■ Task requirements ■
Return exactly and only these lines: the first of the listing through the one containing "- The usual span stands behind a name".

■ Data extract ■
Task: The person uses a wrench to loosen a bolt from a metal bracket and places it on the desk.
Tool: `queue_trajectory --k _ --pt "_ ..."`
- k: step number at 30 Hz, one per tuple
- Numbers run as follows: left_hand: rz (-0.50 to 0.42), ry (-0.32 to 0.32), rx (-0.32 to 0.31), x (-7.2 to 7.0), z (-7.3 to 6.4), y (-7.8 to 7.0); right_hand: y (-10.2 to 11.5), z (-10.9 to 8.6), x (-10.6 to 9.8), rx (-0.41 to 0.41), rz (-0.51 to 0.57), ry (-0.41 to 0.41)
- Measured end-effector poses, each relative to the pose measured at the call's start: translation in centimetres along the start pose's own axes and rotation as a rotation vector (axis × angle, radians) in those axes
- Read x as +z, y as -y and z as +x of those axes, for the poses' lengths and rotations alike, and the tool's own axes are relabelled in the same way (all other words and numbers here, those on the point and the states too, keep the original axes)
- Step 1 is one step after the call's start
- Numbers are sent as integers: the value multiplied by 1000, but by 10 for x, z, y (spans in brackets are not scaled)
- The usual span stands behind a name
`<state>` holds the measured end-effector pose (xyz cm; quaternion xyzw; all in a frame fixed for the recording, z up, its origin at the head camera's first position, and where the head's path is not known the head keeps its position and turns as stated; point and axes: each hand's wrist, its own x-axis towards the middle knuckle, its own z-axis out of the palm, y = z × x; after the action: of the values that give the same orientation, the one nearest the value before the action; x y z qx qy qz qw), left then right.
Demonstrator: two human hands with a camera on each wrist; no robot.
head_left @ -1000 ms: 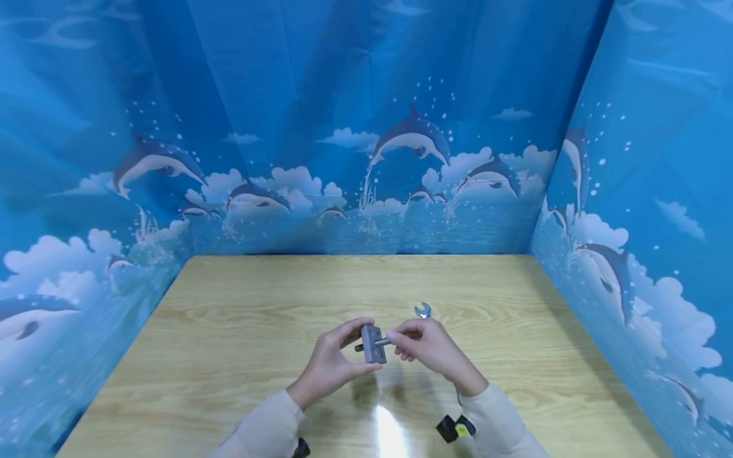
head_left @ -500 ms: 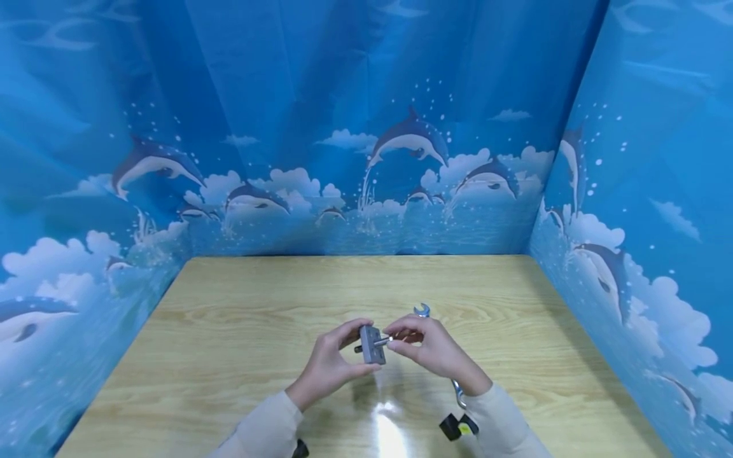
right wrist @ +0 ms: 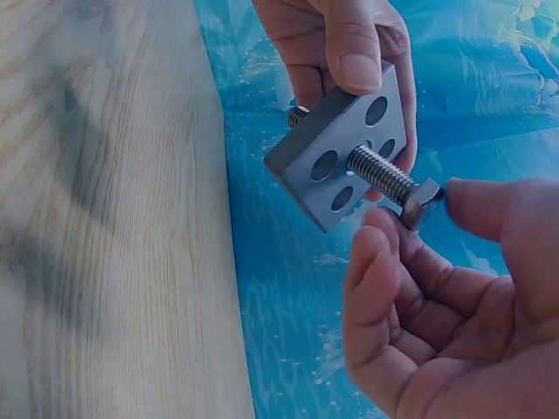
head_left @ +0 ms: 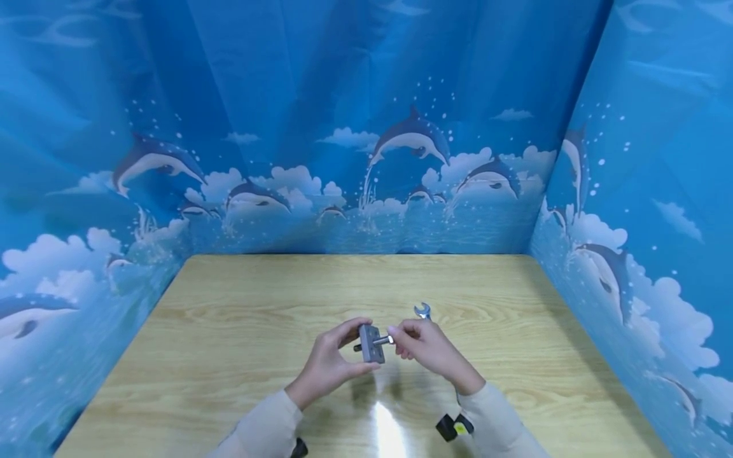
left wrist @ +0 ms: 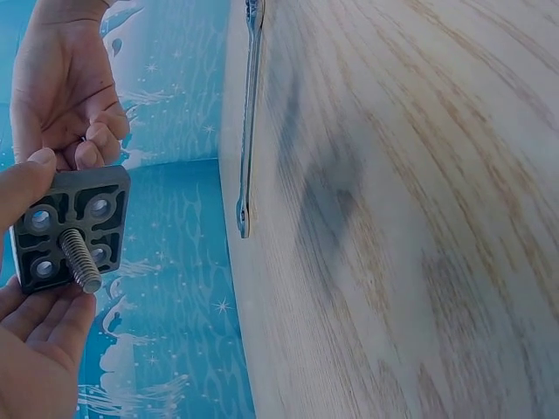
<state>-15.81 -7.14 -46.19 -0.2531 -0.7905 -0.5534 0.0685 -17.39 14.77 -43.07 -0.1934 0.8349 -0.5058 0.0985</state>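
My left hand point(head_left: 328, 369) grips a small square grey metal plate point(right wrist: 301, 144) by opposite edges, above the table. The plate has round holes near its corners. A hex bolt point(right wrist: 383, 173) runs through its middle, and its threaded end point(left wrist: 80, 262) sticks out on the far side, as the left wrist view shows. A stretch of thread lies bare between the plate and the bolt's head point(right wrist: 422, 204). My right hand point(head_left: 428, 348) has the thumb and curled index finger about that head, pinching it, with the other fingers curled below.
A combination wrench point(left wrist: 247, 131) lies on the wooden table point(head_left: 258, 299) behind and under my right hand; its open end point(head_left: 422, 310) shows beyond the fingers. Blue dolphin-print curtains point(head_left: 286, 127) stand at the back and both sides.
My right fingers have loosened, shifted round the bolt head and closed on it again. More of the head shows now than a second ago. The left hand and plate have hardly moved.
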Motion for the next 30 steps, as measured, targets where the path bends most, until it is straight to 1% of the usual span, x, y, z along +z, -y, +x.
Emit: queue_trajectory --k 4,7,13,16,21,26,30 --pt "0 0 1 0 0 0 2 -1 -1 16 10 -7" --pt "0 8 -7 0 -1 0 2 -1 0 8 20 -14" --pt "-2 -4 -18 -3 1 -2 3 0 -1 -96 -15 -42" --pt "8 -10 -14 -4 3 -4 3 1 -3 -126 -25 -44" --pt "22 -7 -8 -4 4 -5 3 1 -5 -114 -50 -20" --pt "11 -3 -16 -4 3 -5 1 -1 -4 -101 -87 6" --pt "3 2 -24 -3 1 -4 1 -2 -4 -50 -45 -20"
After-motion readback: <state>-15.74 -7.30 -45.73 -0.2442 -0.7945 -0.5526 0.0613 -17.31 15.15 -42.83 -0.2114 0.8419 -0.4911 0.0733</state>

■ Solution for this task ■
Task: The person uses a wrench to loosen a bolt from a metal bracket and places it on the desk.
Tool: `queue_trajectory --k _ --pt "_ ..."`
- k: step number at 30 Hz, one per tuple
- Numbers run as follows: left_hand: rz (-0.50 to 0.42), ry (-0.32 to 0.32), rx (-0.32 to 0.31), x (-7.2 to 7.0), z (-7.3 to 6.4), y (-7.8 to 7.0); right_hand: y (-10.2 to 11.5), z (-10.9 to 8.6), x (-10.6 to 9.8), rx (-0.41 to 0.41), rz (-0.51 to 0.57), ry (-0.41 to 0.41)
- Measured end-effector poses, each relative to the pose measured at the call's start: translation in centimetres along the start pose's own axes and rotation as a rotation vector (axis × angle, radians) in those axes
- Read x as +z, y as -y and z as +x of those axes, for the poses' lengths and rotations alike, and the tool's own axes are relabelled in the same way (all other words and numbers here, those on the point and the states too, keep the original axes)
- Step 1 is one step after the call's start
- Numbers are sent as integers: the value multiplied by 1000, but by 10 for x, z, y (spans in brackets are not scaled)
- The usual span stands behind a name

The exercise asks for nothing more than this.